START Dataset content
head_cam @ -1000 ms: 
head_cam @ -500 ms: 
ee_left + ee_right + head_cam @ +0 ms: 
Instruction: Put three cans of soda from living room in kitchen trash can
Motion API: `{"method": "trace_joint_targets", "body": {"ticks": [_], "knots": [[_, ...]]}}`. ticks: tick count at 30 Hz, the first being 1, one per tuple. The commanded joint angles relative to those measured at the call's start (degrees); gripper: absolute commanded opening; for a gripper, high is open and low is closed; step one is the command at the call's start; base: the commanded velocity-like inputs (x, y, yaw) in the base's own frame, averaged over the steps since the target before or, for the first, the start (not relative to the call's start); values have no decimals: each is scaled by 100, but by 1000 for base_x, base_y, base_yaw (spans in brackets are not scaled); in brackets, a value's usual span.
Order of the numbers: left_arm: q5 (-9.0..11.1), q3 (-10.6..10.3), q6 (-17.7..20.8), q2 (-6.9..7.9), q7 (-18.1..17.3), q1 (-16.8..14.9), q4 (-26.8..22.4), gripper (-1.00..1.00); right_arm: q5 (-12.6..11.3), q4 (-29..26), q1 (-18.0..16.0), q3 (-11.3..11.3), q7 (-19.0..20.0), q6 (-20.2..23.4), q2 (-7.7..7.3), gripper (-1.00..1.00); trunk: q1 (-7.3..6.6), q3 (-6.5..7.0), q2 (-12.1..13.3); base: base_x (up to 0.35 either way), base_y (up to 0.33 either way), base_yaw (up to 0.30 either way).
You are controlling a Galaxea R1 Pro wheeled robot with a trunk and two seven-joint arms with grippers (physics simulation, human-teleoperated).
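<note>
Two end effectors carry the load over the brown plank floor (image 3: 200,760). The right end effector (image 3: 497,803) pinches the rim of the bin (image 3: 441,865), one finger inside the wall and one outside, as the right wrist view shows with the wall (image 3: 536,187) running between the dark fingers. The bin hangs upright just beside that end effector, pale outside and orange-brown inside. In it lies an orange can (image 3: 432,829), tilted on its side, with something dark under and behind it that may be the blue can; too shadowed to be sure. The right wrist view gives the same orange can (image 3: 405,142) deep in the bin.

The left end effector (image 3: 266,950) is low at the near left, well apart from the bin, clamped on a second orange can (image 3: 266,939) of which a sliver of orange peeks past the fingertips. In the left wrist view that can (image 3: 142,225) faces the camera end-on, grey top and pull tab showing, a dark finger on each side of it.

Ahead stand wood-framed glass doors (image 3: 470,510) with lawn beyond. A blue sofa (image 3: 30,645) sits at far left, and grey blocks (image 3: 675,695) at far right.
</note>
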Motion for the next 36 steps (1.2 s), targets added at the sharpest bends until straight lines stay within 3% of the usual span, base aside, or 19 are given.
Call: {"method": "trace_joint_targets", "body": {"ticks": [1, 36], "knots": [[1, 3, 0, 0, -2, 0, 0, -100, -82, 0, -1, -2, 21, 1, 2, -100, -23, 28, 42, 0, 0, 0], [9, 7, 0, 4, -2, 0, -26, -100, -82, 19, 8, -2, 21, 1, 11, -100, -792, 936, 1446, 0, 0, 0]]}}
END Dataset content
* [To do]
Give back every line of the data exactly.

* [Answer below]
head_cam @ -1000 ms: 
head_cam @ -500 ms: 
ee_left + ee_right + head_cam @ +0 ms: 
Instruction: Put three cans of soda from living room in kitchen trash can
Motion API: `{"method": "trace_joint_targets", "body": {"ticks": [_], "knots": [[_, ...]]}}`. ticks: tick count at 30 Hz, the first being 1, one per tuple. The commanded joint angles relative to those measured at the call's start (degrees); gripper: absolute commanded opening; for a gripper, high is open and low is closed; step one is the command at the call's start; base: the commanded velocity-like inputs (x, y, yaw) in the base's own frame, averaged over the steps since the target before or, for the first, the start (not relative to the call's start); values have no decimals: each is scaled by 100, but by 1000 for base_x, base_y, base_yaw (spans in brackets are not scaled); in brackets, a value's usual span.
Order of the numbers: left_arm: q5 (-9.0..11.1), q3 (-10.6..10.3), q6 (-17.7..20.8), q2 (-6.9..7.9), q7 (-18.1..17.3), q1 (-16.8..14.9), q4 (-26.8..22.4), gripper (-1.00..1.00); right_arm: q5 (-12.6..11.3), q4 (-29..26), q1 (-18.0..16.0), q3 (-11.3..11.3), q7 (-19.0..20.0), q6 (-20.2..23.4), q2 (-7.7..7.3), gripper (-1.00..1.00); trunk: q1 (-7.3..6.6), q3 (-6.5..7.0), q2 (-12.1..13.3); base: base_x (up to 0.35 either way), base_y (up to 0.33 either way), base_yaw (up to 0.30 either way).
You are controlling a Galaxea R1 Pro wheeled robot with a trunk and two seven-joint arms with grippers (physics simulation, human-teleoperated).
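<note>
Two end effectors carry the load over the brown plank floor (image 3: 200,760). The right end effector (image 3: 497,803) pinches the rim of the bin (image 3: 441,865), one finger inside the wall and one outside, as the right wrist view shows with the wall (image 3: 536,187) running between the dark fingers. The bin hangs upright just beside that end effector, pale outside and orange-brown inside. In it lies an orange can (image 3: 432,829), tilted on its side, with something dark under and behind it that may be the blue can; too shadowed to be sure. The right wrist view gives the same orange can (image 3: 405,142) deep in the bin.

The left end effector (image 3: 266,950) is low at the near left, well apart from the bin, clamped on a second orange can (image 3: 266,939) of which a sliver of orange peeks past the fingertips. In the left wrist view that can (image 3: 142,225) faces the camera end-on, grey top and pull tab showing, a dark finger on each side of it.

Ahead stand wood-framed glass doors (image 3: 470,510) with lawn beyond. A blue sofa (image 3: 30,645) sits at far left, and grey blocks (image 3: 675,695) at far right.
</note>
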Motion for the next 36 steps (1.2 s), targets added at the sharpest bends until straight lines stay within 3% of the usual span, base aside, or 19 are given.
Call: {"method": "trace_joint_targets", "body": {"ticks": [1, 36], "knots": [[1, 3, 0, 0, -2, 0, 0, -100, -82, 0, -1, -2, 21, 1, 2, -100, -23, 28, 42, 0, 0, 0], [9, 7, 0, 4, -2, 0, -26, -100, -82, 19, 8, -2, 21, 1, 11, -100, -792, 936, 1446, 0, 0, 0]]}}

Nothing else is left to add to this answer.